Take the entries below and print only the lines from the one with "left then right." through the one with "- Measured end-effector", exactly as they stand, both ends included.

Exercise data Start Marker

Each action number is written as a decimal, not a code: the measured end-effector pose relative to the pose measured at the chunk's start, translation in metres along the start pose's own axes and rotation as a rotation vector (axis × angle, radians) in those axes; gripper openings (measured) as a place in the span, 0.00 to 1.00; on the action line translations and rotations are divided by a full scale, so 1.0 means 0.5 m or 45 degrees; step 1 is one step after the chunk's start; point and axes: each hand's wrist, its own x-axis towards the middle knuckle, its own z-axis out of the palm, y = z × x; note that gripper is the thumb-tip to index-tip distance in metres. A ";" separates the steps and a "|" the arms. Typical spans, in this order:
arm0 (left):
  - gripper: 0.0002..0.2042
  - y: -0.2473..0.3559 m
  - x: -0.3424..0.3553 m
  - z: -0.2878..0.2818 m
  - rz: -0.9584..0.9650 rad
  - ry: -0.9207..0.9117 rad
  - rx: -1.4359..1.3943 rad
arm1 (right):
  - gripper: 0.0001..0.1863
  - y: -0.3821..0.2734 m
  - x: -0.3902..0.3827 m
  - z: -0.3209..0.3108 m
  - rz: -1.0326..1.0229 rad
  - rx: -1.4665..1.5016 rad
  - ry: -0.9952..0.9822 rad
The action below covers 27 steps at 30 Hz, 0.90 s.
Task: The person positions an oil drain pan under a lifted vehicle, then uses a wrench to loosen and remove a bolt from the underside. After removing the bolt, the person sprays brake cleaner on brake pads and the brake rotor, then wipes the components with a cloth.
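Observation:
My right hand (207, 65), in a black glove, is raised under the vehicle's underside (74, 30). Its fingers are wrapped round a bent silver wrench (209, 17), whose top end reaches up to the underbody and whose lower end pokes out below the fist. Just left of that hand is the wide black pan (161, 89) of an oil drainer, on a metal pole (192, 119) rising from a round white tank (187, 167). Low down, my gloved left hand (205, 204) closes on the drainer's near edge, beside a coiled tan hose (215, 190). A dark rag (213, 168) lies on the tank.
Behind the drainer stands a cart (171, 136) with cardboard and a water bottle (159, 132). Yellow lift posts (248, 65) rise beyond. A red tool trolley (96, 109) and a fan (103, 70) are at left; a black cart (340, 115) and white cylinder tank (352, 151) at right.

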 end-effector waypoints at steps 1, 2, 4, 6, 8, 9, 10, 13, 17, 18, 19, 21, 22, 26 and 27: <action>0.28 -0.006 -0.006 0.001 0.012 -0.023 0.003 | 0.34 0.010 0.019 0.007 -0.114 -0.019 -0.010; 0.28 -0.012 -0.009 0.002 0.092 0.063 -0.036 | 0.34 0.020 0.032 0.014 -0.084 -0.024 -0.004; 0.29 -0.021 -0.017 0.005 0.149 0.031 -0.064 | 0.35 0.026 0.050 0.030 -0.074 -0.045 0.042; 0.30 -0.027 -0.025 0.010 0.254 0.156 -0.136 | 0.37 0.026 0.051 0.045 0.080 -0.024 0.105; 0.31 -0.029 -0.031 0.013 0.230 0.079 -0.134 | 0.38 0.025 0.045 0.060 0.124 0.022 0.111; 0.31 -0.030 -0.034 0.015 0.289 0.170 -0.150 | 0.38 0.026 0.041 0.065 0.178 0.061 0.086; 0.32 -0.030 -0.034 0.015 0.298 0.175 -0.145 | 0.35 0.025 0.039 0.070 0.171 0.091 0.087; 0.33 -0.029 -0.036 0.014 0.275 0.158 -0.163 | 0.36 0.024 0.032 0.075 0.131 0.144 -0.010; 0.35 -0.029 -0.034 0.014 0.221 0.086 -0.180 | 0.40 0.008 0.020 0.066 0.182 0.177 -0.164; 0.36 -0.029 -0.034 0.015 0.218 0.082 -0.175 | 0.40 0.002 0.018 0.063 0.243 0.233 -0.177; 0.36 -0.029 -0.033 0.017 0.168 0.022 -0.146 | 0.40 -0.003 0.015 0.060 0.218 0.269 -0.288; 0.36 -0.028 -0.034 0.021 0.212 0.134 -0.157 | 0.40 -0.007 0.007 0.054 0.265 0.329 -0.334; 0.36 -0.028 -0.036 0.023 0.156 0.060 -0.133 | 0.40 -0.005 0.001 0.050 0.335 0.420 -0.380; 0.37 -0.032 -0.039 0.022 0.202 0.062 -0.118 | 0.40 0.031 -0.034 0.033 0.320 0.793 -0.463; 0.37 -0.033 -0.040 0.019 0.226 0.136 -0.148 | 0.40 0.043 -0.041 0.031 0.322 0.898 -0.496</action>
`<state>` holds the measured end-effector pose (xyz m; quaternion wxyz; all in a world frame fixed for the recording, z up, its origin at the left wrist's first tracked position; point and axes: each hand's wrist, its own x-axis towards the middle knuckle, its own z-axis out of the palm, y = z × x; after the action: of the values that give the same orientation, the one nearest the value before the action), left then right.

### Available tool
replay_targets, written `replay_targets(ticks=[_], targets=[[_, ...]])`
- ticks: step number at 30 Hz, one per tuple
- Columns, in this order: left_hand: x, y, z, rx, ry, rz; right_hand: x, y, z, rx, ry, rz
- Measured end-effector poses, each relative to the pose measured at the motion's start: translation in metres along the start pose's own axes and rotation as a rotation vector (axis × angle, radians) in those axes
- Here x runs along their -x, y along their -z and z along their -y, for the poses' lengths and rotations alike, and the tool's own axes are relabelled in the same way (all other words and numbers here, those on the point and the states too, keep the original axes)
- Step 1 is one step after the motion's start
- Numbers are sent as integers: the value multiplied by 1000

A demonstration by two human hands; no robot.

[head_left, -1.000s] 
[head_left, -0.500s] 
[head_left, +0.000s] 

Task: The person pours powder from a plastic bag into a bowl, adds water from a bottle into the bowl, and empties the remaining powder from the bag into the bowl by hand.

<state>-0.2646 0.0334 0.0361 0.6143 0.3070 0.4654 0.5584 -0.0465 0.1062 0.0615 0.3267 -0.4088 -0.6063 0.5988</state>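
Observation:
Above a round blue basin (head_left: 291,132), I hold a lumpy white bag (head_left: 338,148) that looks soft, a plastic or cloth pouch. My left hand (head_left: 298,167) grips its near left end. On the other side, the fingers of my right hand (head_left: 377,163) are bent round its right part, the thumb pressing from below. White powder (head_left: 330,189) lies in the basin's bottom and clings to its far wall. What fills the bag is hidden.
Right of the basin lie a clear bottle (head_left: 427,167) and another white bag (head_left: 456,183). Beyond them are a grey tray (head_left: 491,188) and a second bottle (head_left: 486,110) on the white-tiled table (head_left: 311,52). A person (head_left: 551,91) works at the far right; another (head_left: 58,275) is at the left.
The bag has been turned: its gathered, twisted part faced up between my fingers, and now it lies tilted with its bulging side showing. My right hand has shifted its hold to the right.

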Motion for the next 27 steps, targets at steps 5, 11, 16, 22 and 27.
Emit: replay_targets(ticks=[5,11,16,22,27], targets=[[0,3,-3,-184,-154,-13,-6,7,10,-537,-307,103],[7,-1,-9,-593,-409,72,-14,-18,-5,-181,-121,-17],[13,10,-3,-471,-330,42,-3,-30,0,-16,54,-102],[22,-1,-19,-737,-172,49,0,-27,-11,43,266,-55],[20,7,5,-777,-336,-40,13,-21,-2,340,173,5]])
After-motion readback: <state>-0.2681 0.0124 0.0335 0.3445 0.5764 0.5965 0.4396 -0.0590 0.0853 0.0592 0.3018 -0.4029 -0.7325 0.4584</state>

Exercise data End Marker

Answer for this exercise:
`<state>` holds the measured end-effector pose (xyz m; quaternion wxyz; all in a world frame fixed for the recording, z up, its origin at the left wrist's first tracked position; point and axes: each hand's wrist, its own x-axis towards the middle knuckle, its own z-axis out of the palm, y = z × x; after the action: of the values that give the same orientation, the one nearest the value before the action), left then right.

### Available tool
replay_targets, written `replay_targets(ticks=[_], targets=[[_, ...]])`
- ticks: step number at 30 Hz, one per tuple
- Columns, in this order: left_hand: x, y, z, rx, ry, rz; right_hand: x, y, z, rx, ry, rz
- Measured end-effector poses, each relative to the pose measured at the motion's start: translation in metres along the start pose's own axes and rotation as a rotation vector (axis × angle, radians) in those axes

No more output is expected here.